USAA raises three arguments in its Motion for Summary Judgment. First, it contends that Plaintiff's negligence claim is legally untenable because “Colorado [law] does not recognize a negligence claim against an insurance carrier” and because Plaintiff has failed to establish any legal duty owed by USAA to Ms. Alexander. [Doc. 26 at 3]. In the alternative, Defendant asserts that Plaintiff's claim is time-barred by the applicable statute of limitations. [Id. at 5]. And finally, it argues that Plaintiff cannot establish damages, which is fatal to her negligence claim. [Id. at 6]. The Court finds Defendant's first argument dispositive and limits its analysis accordingly.[4] USAA argues that Plaintiff's negligence claim must fail because Colorado law does not recognize negligence claims by an insured against an insurer. [Doc. 26 at 4]. The Court respectfully agrees. “Negligence in the abstract consists of a failure to exercise reasonable care in order to protect others from harm.” United Blood Servs., a Div. of Blood Sys., Inc. v. Quintana, 827 P.2d 509, 523 (Colo. 1992). To prevail on a claim of negligence generally, a plaintiff must demonstrate that (1) the defendant owed a legal duty to the plaintiff; (2) the defendant breached that duty; (3) the plaintiff was damaged; and (4) the defendant's breach caused the plaintiff's injury. Raleigh v. Performance Plumbing & Heating, 130 P.3d 1011, 1015 (Colo. 2006).

But “a claim for simple negligence against an insurer or its agent is not recognized in Colorado.” Jordan v. City of Aurora, 876 P.2d 38, 43 (Colo.App. 1993). Instead, in the context of the insurer-insured relationship, claims challenging the insurer's claims-handling conduct, like Plaintiff's, are typically classified as “bad faith” claims.[5] Indeed, a number of courts have concluded that a plaintiff may not bring simultaneous claims for common-law bad faith and negligence against an insurance company. See, e.g., Peerless Indem. Ins. Co. v. Colclasure, No. 16-cv-00424-WJM-CBS, 2017 WL 633046, at *12 (D. Colo. Feb. 16, 2017); Martinez v. Allstate Ins. Co., No. 20-cv-00659-DDD-NRN, 2021 WL 326583, at *5 (D. Colo. Jan. 15, 2021), report and recommendation adopted, 2021 WL 4472912 (D. Colo. Sept. 30, 2021); Bankr. Est. of Morris v. COPIC Ins. Co., 192 P.3d 519, 528 (Colo.App. 2008); Snyder v. ACORD Corp., No. 14-cv-01736-JLK, 2016 WL 192270, at *14 (D. Colo. Jan. 15, 2016), aff'd, 684 Fed.Appx. 710 (10th Cir. 2017).

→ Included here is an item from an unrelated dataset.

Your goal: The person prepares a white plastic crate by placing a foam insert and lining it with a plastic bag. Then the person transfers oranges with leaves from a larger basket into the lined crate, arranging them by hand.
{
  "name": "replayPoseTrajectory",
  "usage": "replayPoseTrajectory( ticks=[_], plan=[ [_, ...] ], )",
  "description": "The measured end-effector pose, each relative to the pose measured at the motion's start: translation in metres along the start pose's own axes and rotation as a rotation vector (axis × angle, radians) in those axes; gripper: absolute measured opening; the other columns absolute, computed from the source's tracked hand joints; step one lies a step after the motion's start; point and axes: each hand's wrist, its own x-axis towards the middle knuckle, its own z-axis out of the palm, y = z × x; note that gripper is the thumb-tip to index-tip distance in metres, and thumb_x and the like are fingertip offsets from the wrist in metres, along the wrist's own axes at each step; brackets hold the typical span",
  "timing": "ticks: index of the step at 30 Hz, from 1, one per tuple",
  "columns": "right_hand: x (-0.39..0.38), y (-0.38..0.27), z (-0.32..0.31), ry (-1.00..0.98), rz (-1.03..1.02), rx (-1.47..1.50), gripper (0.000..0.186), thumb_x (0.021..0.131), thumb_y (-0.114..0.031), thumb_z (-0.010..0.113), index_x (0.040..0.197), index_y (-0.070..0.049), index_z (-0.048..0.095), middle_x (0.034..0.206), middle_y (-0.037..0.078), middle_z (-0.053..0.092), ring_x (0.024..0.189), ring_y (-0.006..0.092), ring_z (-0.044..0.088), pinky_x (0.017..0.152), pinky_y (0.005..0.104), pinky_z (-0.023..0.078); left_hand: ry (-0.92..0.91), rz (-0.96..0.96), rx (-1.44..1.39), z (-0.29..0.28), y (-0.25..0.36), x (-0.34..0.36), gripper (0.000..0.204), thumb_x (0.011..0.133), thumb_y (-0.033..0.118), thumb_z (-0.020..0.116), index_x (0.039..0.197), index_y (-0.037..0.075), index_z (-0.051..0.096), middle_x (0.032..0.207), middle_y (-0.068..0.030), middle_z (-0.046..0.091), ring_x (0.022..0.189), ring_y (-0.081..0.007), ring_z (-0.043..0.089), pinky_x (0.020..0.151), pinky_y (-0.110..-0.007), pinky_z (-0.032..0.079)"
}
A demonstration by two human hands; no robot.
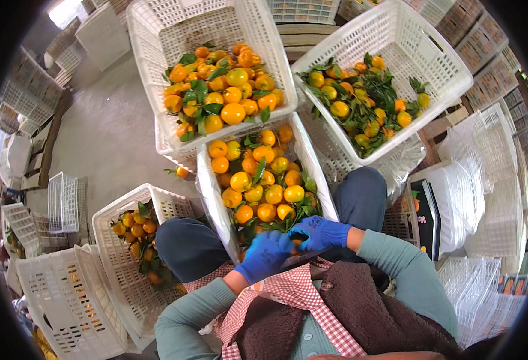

As discussed more fully below, Plaintiff fails to identify any authority to contradict this legal authority, see [Doc. 33 at 2-5], and the Court could locate no Colorado authority permitting a negligence claim against an insurance company.[6]

Indeed, even Plaintiff does not dispute that general negligence claims are unavailable against insurers under Colorado law. See [Doc. 33 at 3]. Instead, Plaintiff asserts that [u]pon information and belief, not all negligence claims are barred,” distinguishing a simple negligence claim, as referenced in Jordan, from a claim of gross negligence. [Id.]. “It is Plaintiff's contention that Defendant's behavior rises to the level of gross negligence which is a claim that can stand on its own merits and, upon information and belief, does not fall under the umbrella of a claim for simple negligence.” [Id.]. Plaintiff does not cite any case law in support of her argument, see generally [id.], and arguments “upon information and belief” are insufficient to demonstrate the viability of Plaintiff's claim. This Court will not “fill the gaps in undeveloped arguments unsupported by citations to relevant authority.” Cahill v. Am. Fam. Mut. Ins. Co., 610 F.3d 1235, 1238 (10th Cir. 2010); Phillips v. Hillcrest Med. Ctr., 244 F.3d 790, 800 n.10 (10th Cir. 2001) (observing that the court has no obligation to make arguments or perform research on behalf of litigants).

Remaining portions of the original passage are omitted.